We just received a hospital bill incurred through a self-funded employee benefit plan located in the Lower Rio Grande Valley. The total billed charges were an amazing $264,665.00. The PPO allowed was $185,265.50, a wonderful savings of 30% off billed charges. This is great!
Or is it?
What did it cost the hospital to provide the services rendered? In looking at the CMS report filed by this hospital, their costs are of course lower. The difference is called a profit margin. We dont begrudge anyone from earning a profit do we? After all, nothing is ever free despite what you may hear sometimes.

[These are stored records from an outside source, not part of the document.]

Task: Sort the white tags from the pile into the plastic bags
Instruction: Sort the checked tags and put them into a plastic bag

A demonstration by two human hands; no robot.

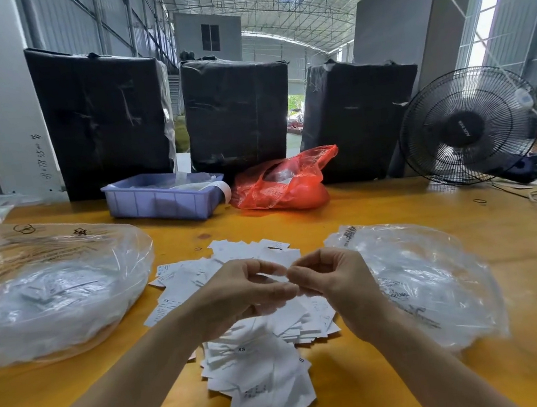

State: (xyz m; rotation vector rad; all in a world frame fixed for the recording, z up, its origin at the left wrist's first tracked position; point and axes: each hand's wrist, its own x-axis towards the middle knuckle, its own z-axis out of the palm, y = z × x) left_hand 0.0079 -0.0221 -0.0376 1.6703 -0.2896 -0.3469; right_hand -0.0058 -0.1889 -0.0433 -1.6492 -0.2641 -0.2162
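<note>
A pile of white tags (260, 366) with printed size letters spreads over the middle of the yellow table (395, 201). My left hand (237, 295) and my right hand (334, 283) meet above the pile, fingertips together, pinching one white tag (274, 275) between them. A large clear plastic bag (51, 291) holding white tags lies to the left. A flatter clear plastic bag (428, 278) lies to the right, close to my right wrist.
At the back stand a blue plastic bin (161, 199), a red plastic bag (285, 184) and three black wrapped boxes (235, 112). A black fan (467, 126) and cables sit at the far right.
</note>
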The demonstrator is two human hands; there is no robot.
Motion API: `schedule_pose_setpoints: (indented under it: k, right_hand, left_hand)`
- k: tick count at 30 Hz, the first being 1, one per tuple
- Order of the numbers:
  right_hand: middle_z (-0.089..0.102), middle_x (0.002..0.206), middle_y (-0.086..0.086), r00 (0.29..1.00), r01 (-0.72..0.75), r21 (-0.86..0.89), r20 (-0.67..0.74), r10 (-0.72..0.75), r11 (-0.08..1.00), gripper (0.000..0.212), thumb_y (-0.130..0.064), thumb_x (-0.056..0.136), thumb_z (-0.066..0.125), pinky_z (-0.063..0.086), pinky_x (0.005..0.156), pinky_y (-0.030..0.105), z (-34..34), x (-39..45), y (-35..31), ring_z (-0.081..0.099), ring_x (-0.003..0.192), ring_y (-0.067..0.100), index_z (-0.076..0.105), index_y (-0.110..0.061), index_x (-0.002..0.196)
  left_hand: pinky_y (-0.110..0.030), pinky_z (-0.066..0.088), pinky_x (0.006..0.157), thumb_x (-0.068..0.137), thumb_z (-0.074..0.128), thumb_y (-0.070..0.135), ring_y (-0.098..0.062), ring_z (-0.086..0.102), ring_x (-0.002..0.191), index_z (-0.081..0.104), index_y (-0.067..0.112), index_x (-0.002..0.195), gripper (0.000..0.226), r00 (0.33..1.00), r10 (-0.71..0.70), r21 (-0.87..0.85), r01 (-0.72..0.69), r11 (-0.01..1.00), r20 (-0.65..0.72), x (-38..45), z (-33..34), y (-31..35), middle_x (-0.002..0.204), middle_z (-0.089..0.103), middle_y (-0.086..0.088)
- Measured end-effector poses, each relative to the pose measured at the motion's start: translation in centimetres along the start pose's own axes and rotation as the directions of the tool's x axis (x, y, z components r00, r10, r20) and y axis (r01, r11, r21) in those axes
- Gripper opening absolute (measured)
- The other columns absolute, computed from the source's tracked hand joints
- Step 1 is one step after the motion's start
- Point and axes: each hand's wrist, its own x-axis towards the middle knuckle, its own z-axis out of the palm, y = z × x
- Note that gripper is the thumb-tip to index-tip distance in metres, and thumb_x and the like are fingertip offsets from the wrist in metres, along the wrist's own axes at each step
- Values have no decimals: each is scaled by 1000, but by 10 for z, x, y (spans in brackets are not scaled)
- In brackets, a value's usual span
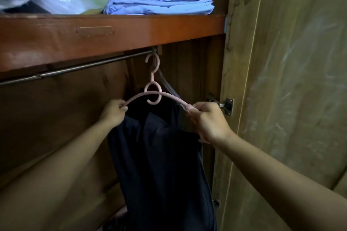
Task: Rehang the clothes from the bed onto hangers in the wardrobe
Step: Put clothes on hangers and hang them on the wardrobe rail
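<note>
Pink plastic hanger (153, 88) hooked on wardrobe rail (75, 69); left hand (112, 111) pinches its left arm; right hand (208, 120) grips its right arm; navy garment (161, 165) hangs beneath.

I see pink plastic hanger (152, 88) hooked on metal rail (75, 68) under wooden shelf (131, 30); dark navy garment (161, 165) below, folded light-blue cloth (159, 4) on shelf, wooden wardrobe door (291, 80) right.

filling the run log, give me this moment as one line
left hand: grips pink hanger | right hand: grips hanger | dark garment: hanging | hook: at rail
</note>
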Motion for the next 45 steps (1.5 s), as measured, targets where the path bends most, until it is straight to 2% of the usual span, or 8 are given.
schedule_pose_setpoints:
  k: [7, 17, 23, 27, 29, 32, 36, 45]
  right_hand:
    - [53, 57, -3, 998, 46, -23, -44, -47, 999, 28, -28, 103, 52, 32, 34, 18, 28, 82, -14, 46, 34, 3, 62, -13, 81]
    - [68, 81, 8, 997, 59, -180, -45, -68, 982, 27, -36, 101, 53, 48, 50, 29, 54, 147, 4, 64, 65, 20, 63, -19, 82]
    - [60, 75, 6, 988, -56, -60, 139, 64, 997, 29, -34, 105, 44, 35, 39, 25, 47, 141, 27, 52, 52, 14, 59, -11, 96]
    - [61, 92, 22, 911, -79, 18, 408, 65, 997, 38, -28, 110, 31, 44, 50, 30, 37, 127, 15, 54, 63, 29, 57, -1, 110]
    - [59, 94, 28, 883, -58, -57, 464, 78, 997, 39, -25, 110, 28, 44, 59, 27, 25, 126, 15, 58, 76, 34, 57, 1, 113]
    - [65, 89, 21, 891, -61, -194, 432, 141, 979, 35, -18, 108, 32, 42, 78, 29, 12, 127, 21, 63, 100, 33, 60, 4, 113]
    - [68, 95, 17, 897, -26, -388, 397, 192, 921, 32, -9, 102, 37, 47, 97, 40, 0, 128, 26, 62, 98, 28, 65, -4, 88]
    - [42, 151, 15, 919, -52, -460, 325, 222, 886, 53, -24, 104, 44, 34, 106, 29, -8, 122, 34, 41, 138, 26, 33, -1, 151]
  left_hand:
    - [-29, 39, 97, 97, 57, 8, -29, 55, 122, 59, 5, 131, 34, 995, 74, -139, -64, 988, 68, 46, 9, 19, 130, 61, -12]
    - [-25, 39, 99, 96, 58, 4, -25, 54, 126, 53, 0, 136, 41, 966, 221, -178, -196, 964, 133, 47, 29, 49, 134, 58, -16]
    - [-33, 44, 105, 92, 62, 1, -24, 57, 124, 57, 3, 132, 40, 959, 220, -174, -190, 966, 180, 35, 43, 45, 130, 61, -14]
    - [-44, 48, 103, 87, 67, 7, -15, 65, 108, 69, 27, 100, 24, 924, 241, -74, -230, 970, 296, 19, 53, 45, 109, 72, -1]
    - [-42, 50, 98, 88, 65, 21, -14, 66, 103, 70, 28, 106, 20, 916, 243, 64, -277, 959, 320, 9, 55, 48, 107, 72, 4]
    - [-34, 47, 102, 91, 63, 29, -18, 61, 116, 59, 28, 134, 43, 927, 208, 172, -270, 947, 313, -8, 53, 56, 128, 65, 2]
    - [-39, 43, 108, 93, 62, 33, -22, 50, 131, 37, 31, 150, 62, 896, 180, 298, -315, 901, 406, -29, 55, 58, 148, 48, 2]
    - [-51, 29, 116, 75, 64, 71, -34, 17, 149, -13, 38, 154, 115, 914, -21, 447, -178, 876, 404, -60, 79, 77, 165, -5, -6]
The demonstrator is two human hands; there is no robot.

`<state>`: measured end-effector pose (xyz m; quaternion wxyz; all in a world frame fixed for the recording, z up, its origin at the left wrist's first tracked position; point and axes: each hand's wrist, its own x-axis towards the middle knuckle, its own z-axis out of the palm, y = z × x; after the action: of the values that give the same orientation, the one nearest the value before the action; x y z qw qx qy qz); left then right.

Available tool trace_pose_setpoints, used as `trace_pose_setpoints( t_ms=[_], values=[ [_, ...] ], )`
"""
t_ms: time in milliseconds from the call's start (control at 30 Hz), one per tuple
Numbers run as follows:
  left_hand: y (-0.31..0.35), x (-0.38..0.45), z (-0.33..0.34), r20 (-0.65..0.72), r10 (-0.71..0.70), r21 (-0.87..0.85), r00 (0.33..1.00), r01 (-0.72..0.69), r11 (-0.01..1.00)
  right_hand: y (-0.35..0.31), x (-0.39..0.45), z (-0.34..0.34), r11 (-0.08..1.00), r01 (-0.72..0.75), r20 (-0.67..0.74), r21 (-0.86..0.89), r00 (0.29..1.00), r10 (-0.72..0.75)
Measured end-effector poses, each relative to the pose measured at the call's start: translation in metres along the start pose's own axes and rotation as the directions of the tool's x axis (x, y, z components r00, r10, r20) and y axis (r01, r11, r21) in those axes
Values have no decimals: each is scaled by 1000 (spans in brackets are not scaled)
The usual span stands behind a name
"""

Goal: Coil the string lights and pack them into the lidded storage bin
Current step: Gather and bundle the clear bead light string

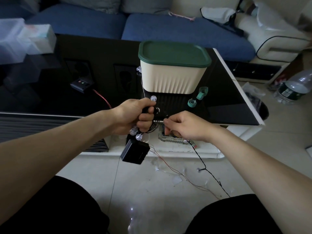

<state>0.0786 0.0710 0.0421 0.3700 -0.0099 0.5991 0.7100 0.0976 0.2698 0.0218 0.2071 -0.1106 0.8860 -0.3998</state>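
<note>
At 12 o'clock on the glossy black table [224, 92] stands the cream storage bin [172, 76] with its green lid [173, 54] on. Below it, near the table's front edge, the left hand [133, 115] is curled tight around a bundle of string lights [152, 125], with clear bulbs poking out above and below the fist. A black battery box [135, 153] hangs from the bundle at 6 o'clock. At 3 o'clock of that fist, the right hand [184, 125] pinches the dark wire [209, 173], which trails toward 5 o'clock across the tiled floor [143, 191]. 2 green tape rolls [192, 103] lie at 4 o'clock of the bin.
</note>
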Motion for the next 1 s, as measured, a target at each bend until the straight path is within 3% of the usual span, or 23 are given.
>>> trace_pose_setpoints(
  t_ms=[100, 233, 400, 600, 733, 800, 900, 1000],
  values=[
    [4, -3, 0, -2, -23, -123, 1000, 22, 992, 3, -4, -3, 993, -119, 116, -6, 986, 119],
    [11, -3, -7, -136, 61, -227, 989, -91, 970, 13, -6, -7, 966, -237, 183, -102, 950, 252],
    [13, -1, -13, -324, 146, -208, 935, -221, 953, 19, -5, -15, 972, -233, 101, -28, 967, 235],
    [17, 0, -13, -418, 203, -264, 885, -332, 906, 20, -2, -15, 980, -103, -75, 167, 990, 117],
    [21, 0, -19, -472, 226, -240, 852, -370, 897, 16, 1, -19, 991, -36, -212, 128, 975, 63],
    [24, -2, -22, -487, 239, -226, 840, -386, 894, 19, 1, -20, 983, -113, -152, 143, 979, 134],
    [24, -5, -26, -503, 244, -219, 829, -395, 892, 29, -5, -19, 947, -251, 88, 199, 967, 238],
    [23, -6, -28, -494, 248, -209, 833, -391, 896, 35, -9, -21, 937, -288, 97, 196, 957, 274]
  ],
)
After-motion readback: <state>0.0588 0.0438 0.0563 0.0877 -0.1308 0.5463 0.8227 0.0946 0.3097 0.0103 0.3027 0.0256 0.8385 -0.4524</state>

And what about Medicare allowable for this claim? About 60% of this hospital’s admissions are Medicare recipients – it is assumed that 60% of admissions should generate a profit otherwise why accept Medicare patients – there is no law that requires the hospital to accept Medicare patients is there? Surprisingly, with the low reimbursement rates Medicare is accused of by many medical practicioners, in this case the hospital is actually making money off their Medicare book of business. And of course, in this claim the Medicare reimbursement would have been less than the billed amount.

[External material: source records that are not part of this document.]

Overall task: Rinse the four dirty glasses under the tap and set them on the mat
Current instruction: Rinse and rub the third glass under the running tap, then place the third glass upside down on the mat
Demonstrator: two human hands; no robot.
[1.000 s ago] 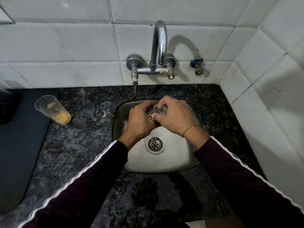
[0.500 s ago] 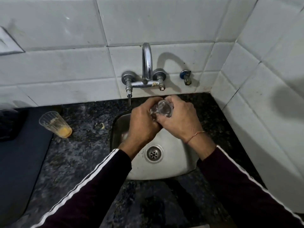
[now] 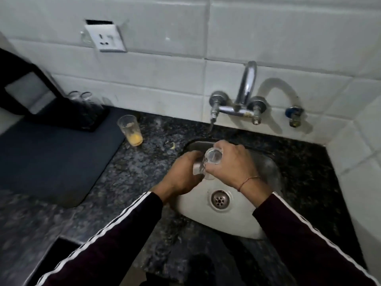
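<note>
Both hands [image 3: 208, 170] hold one glass [image 3: 208, 162] over the sink [image 3: 268, 162] — tilted, its round end pointing up toward the tap [image 3: 246, 85].

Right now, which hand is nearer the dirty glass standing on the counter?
Left. The left hand is over the sink's near-left edge, closer to the dirty glass; the right hand is farther right, over the sink.
</note>
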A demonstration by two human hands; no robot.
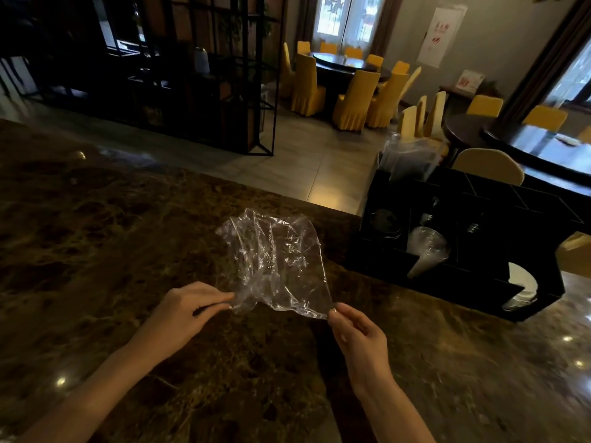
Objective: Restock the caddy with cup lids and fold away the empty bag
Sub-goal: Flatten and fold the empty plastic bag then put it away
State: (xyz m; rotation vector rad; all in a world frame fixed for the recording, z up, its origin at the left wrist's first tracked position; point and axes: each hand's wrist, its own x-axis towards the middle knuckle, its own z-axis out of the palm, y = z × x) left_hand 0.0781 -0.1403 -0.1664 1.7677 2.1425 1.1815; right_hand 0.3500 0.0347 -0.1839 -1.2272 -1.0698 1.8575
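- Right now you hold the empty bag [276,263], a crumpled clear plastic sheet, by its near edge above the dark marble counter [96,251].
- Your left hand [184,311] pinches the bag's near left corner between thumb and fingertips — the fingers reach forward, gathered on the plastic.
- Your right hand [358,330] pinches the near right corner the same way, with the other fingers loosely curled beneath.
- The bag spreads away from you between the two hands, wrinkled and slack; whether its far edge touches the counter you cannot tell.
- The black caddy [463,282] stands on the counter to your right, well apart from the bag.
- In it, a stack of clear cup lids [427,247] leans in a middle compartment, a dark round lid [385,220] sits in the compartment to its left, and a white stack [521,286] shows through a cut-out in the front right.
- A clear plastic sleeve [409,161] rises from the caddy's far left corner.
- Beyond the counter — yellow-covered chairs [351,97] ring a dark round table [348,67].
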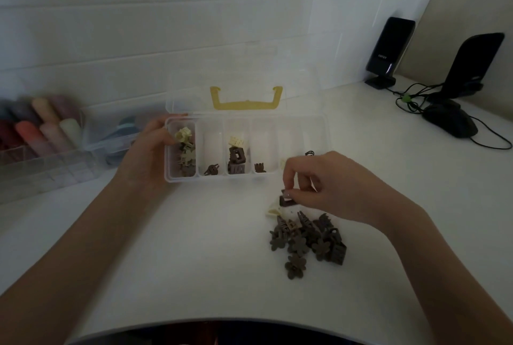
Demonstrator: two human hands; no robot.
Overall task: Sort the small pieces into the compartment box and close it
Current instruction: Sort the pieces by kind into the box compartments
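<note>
Left hand (151,150) w/ fingers curled round left end of clear plastic compartment box (316,122) on white desk (194,247), lid open, yellow handle (246,100). Few brown/cream clips inside. Right hand (322,181) pinching dark square clip (286,201) above matte brown pile (305,239), flower and claw shapes.

Left hand (151,150) outstretched, fingers curled in a grip; right hand (319,181) lowered, fingertips (288,195) pinching
</note>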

So how does the PPO allowed of $185,000 compare to what Cost + 12% margin or Medicare allowed? Don’t tell the CFO this, but he could have saved another $100,000 plus………………..he is smiling over his 30% PPO discount so why upset his day?

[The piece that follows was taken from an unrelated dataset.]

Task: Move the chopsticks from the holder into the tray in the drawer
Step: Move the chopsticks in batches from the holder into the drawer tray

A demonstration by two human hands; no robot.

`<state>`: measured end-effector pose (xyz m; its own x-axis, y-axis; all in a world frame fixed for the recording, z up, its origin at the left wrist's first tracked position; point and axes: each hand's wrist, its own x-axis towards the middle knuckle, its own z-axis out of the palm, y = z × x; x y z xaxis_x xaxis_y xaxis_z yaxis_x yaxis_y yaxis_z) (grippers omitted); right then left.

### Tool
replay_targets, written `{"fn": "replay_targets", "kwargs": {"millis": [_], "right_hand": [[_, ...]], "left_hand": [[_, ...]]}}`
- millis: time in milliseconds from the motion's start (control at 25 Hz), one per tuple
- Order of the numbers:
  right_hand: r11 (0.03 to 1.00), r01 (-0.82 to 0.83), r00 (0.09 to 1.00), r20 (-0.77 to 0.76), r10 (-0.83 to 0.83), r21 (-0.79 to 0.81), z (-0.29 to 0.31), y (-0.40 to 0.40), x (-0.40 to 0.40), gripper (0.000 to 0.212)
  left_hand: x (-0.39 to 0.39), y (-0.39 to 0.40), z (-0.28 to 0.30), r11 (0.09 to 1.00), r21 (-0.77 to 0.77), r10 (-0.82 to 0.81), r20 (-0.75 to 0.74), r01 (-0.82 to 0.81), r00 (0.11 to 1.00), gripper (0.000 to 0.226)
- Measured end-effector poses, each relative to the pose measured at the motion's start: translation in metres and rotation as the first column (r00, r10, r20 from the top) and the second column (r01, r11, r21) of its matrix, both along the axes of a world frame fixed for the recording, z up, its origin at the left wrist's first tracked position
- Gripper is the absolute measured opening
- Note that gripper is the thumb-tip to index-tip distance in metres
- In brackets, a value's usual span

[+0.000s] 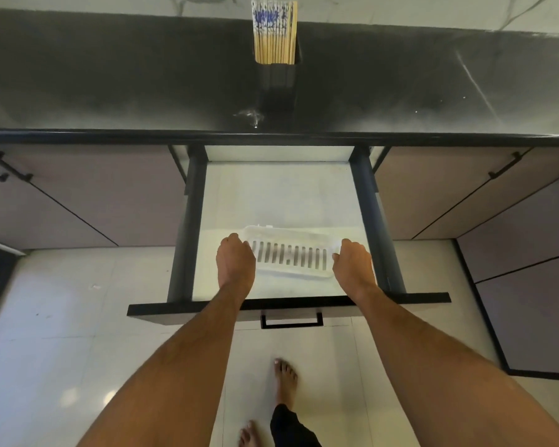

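Several wooden chopsticks point(274, 33) with blue-and-white patterned tops stand upright in a dark holder point(277, 83) at the back of the black counter. Below it the drawer point(281, 195) is pulled out, white inside. A white slotted plastic tray point(291, 253) lies near the drawer's front. My left hand point(234, 261) grips the tray's left end. My right hand point(352, 264) grips its right end. No chopsticks lie in the tray.
The black counter point(110, 85) runs across the top with a wet spot point(250, 116) near its front edge. Closed cabinet doors point(78, 201) flank the drawer. The drawer's front handle point(291, 321) points toward me. My bare feet point(284, 382) stand on white floor tiles.
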<state>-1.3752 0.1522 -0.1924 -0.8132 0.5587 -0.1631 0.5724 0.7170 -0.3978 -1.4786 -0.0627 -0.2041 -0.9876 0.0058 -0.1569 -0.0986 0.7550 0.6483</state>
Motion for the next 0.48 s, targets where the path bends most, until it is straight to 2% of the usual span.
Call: {"fn": "replay_targets", "kwargs": {"millis": [160, 320, 480], "right_hand": [[0.998, 0.043, 0.988, 0.149, -0.037, -0.040, -0.019, 0.016, -0.018, 0.020], [0.996, 0.041, 0.986, 0.165, -0.028, -0.074, -0.030, 0.021, -0.030, 0.021], [0.995, 0.061, 0.989, 0.139, -0.049, -0.082, -0.028, 0.021, -0.040, 0.026]], "left_hand": [[-0.025, 0.011, -0.022, 0.998, -0.023, 0.060, 0.134, -0.057, 0.989, 0.029], [-0.035, 0.015, -0.038, 0.997, -0.055, 0.066, 0.206, -0.056, 0.976, 0.016], [-0.032, 0.010, -0.038, 0.994, -0.077, 0.096, 0.225, -0.081, 0.970, 0.022]]}}
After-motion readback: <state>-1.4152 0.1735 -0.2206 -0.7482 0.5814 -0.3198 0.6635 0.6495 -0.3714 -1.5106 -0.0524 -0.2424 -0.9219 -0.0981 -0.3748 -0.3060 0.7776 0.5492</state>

Editor’s Note: Stop loss insurance paid a portion of this claim. Unfortunately, if the Plan Sponsor had employed a common sense solution to his ever increasing health care costs, he would not have had the expense of a stop loss policy. If this is the only stop loss claim on this case for this year (remains to be seen), then the fixed cost to pay a portion of this particular claim would be about $350,000. In other words, not only pay more first dollar exposure (pre-stop loss retention level), this group will have paid a total of about $500,000 on a claim whose cost was less than $60,000.